Acronyms and backronyms

An acronym is an abbreviation that can be read out like a word. Of course, you need to know that before you pronounce it. I had to get used to the way the Germans pronounce ‘VIPs’ (I say vee-eye-pees).

Anyway, here’s an acronym I missed out on:

The USA PATRIOT Act (Uniting and Strengthening America by Providing Appropriate Tools Required to Intercept and Obstruct Terrorism Act of 2001)

Wikipedia says:

bq. The USA PATRIOT Act is commonly referred to by its acronym (though it is an obvious backronym) as the USA PATRIOT Act, PATRIOT Act, or Patriot Act.

(via Translate This!)

6 thoughts on “Acronyms and backronyms

  1. Hm, I say vee-eye-pee instead of “wip” also, but where does one draw the line?

    I mean, some acronyms are not pronouncable unless you spell them out (think PCMCIA or USSR, for lack of a better example) while other become “words” real quick: Like AIDS, or RADAR. Is ist just because the look look like “words”?

  2. I looked at David Crystal (Cambridge Encyclopedia of the English Language). He says some linguists distinguish between acronyms and initialisms, initialisms being ones like BBC, DJ, MP, EEC, e.g. and USA, also called alphabetisms. Some just call both acronyms.
    Then there are clippings (ad and phone: part of a word used for the whole) and blends (brunch: made out of the shortened forms of other words).

  3. Some don’t seem pronounceable at first but are pronounced anyway, like Tom DeLay’s fundraising committee TRMPAC (“Trimpack”), or SQL (“Sequel”) etc. I think there is a tendency (at least here) to make it a prounounceable word even if it means inserting vowels that aren’t there.

  4. Margaret, this is a fascinating subject.

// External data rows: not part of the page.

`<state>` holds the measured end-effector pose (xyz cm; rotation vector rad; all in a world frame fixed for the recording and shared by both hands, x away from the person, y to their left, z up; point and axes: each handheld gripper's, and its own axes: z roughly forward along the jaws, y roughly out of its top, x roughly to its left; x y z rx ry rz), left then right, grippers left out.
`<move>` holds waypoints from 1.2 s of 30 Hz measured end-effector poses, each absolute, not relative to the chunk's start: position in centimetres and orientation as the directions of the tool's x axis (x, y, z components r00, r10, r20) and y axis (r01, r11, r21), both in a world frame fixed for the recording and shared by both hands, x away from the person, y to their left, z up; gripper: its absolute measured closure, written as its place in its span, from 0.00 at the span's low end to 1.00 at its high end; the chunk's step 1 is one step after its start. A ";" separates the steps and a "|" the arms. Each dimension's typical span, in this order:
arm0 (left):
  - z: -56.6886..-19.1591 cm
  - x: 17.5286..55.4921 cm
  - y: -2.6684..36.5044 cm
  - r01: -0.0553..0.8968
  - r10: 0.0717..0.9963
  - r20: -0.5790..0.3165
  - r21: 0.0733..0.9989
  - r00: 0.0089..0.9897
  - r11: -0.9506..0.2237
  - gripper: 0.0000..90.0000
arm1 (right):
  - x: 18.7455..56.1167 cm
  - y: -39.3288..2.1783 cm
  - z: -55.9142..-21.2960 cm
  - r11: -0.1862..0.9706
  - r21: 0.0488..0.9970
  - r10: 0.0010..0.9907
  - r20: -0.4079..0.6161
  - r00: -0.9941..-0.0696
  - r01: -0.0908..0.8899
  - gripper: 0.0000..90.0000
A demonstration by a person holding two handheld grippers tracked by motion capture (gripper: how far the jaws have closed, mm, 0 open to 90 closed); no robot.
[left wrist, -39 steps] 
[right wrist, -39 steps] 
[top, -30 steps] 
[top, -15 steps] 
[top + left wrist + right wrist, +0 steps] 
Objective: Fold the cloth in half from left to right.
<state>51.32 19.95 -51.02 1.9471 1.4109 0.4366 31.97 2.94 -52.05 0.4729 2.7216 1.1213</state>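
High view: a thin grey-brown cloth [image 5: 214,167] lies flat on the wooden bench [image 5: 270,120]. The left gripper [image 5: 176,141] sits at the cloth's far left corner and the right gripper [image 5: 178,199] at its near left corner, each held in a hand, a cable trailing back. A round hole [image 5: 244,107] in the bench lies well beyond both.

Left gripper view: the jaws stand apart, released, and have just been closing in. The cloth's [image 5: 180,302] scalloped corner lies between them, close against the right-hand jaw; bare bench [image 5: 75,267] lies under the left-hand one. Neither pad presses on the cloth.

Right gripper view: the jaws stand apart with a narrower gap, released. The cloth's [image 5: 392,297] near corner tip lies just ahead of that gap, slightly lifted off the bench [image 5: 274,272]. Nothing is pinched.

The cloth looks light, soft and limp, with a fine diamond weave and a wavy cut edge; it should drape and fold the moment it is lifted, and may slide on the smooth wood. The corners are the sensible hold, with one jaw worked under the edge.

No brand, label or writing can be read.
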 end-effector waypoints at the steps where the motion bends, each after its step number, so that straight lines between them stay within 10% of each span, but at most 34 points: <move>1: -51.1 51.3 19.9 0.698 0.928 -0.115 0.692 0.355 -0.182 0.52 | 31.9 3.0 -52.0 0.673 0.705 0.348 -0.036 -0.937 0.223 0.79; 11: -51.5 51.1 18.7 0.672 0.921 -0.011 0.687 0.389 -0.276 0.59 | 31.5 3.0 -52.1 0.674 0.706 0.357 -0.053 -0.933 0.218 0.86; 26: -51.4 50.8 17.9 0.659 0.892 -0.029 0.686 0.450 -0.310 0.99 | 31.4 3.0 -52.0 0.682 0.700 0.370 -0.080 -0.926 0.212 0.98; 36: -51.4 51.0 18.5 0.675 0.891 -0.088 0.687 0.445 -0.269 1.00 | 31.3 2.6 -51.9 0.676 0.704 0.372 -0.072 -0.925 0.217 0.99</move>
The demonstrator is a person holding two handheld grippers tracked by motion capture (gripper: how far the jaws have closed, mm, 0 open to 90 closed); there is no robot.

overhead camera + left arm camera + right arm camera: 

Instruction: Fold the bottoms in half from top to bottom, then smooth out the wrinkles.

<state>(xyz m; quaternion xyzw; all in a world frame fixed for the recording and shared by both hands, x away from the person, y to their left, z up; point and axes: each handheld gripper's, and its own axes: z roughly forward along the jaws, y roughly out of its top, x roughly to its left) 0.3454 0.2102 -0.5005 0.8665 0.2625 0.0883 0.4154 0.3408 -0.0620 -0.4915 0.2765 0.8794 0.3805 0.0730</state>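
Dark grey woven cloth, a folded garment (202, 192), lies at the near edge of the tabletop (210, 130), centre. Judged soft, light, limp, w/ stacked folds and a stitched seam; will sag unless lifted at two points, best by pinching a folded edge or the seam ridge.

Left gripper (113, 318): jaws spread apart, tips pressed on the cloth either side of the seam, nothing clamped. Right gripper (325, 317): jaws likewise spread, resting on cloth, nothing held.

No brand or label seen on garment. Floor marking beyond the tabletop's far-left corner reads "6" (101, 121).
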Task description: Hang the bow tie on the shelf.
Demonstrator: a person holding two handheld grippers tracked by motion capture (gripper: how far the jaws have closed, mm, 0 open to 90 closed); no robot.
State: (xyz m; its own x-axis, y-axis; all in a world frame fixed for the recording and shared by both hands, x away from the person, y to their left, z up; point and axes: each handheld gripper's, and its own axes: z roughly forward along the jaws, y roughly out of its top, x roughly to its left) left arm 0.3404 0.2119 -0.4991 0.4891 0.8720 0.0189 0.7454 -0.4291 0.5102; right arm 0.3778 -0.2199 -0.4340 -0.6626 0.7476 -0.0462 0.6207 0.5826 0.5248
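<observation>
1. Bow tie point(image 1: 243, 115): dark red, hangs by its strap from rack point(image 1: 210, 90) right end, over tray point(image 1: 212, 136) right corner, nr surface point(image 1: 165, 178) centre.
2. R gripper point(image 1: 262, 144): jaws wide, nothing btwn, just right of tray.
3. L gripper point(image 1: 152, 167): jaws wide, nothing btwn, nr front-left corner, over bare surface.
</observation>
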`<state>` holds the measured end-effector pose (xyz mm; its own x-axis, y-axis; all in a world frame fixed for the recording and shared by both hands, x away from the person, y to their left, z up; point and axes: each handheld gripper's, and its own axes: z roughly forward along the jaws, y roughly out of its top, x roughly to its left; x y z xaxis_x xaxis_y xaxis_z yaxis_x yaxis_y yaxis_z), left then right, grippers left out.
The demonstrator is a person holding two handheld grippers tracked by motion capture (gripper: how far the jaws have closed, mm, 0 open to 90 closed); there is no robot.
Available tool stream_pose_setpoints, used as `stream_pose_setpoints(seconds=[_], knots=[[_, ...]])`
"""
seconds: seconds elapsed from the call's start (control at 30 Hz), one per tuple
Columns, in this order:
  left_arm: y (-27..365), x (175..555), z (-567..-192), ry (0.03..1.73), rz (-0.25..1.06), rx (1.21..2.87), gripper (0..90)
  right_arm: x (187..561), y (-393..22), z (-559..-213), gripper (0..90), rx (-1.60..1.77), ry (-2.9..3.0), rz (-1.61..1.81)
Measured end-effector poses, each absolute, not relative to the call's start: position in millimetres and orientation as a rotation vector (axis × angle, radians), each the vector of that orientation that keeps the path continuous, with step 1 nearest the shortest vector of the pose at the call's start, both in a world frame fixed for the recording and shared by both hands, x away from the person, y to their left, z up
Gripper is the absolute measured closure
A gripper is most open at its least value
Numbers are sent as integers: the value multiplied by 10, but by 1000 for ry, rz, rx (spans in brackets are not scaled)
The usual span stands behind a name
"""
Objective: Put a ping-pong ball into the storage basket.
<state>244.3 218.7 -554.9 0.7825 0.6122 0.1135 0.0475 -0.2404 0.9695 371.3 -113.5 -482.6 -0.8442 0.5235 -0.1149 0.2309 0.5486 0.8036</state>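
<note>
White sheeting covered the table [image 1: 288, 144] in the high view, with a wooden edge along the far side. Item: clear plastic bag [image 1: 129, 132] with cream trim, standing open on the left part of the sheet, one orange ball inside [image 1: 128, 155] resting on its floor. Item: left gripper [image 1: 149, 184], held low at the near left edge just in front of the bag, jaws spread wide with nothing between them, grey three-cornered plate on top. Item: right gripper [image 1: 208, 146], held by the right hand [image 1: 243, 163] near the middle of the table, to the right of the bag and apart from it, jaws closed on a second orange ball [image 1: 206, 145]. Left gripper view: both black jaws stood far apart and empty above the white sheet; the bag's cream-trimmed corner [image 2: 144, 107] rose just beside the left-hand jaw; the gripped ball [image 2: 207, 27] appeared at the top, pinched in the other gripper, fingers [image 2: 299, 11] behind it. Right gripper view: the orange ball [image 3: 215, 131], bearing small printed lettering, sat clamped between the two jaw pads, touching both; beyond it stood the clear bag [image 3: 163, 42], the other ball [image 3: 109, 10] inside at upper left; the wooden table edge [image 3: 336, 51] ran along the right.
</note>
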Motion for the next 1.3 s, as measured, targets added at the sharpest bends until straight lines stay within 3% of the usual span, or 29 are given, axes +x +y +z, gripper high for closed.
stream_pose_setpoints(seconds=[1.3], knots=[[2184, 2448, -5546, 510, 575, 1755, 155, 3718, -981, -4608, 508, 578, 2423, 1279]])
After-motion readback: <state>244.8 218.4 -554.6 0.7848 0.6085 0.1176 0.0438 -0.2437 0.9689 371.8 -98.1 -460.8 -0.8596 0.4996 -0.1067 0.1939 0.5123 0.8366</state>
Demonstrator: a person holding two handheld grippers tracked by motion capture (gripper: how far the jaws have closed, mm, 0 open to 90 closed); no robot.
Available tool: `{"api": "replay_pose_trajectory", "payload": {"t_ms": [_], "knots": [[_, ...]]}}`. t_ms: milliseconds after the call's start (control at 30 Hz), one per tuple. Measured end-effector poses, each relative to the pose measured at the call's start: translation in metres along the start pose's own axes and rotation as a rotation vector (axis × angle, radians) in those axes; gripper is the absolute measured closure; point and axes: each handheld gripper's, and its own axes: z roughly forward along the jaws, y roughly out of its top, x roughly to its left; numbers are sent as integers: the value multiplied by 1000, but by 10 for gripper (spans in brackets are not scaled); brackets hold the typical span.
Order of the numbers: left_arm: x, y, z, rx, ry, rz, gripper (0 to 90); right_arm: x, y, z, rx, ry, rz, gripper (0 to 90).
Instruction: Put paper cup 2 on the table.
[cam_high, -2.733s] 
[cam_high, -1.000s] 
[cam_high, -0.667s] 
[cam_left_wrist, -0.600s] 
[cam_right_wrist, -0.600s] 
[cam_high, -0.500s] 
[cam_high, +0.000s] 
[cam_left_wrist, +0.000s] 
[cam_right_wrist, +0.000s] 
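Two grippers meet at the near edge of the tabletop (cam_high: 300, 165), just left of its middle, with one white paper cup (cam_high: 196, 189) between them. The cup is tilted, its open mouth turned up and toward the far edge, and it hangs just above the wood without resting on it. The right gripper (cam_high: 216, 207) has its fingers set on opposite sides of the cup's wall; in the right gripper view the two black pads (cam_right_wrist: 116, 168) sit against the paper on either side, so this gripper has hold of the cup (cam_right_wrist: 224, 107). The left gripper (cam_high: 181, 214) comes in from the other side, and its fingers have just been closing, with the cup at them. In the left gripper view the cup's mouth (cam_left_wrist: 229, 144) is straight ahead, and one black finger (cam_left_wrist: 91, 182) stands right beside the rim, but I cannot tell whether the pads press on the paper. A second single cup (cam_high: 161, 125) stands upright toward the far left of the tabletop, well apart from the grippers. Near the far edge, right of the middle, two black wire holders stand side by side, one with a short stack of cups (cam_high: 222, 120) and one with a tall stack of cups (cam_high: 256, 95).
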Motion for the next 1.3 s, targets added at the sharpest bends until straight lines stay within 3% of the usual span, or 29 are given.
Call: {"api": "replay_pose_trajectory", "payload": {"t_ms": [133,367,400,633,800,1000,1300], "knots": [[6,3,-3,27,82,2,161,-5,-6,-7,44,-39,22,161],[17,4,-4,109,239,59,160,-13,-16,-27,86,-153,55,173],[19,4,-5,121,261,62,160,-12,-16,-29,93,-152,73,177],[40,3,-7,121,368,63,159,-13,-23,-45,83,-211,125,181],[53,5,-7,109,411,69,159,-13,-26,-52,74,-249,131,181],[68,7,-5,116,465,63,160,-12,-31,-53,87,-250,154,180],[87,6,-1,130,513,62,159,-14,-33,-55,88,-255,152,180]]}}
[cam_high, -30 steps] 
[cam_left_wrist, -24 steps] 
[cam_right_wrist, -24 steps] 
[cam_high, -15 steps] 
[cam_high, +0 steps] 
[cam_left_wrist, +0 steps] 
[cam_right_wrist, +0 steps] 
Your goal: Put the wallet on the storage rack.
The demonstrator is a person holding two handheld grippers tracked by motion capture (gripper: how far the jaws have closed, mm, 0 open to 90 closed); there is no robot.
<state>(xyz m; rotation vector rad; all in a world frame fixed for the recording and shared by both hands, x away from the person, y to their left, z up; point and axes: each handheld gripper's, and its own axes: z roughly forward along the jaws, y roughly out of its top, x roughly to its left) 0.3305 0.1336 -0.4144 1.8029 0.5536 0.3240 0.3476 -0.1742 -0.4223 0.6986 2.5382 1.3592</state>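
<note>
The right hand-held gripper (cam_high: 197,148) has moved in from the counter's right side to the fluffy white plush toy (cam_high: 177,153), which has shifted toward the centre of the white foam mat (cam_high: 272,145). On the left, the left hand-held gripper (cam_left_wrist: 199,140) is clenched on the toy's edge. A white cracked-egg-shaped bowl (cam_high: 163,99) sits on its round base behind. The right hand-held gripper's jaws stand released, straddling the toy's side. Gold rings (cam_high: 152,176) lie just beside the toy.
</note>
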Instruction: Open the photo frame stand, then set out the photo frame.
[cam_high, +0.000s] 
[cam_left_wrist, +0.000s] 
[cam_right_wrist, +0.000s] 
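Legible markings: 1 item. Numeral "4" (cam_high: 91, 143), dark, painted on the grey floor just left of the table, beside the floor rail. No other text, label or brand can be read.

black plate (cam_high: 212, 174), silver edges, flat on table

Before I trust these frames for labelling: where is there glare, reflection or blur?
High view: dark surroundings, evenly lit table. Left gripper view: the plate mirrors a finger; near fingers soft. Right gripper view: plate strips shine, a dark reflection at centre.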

    “The history of SQL and relational databases traces back to E.F. Codd, an IBM researcher who first published an article on the relational database idea in June 1970. Codd’s article started a flurry of research, including a major project at IBM. Part of this project was a database query language named SEQUEL, an acronym for Structured English Query Language. The name was later changed to SQL for legal reasons, but many people still pronounce it SEQUEL to this day.”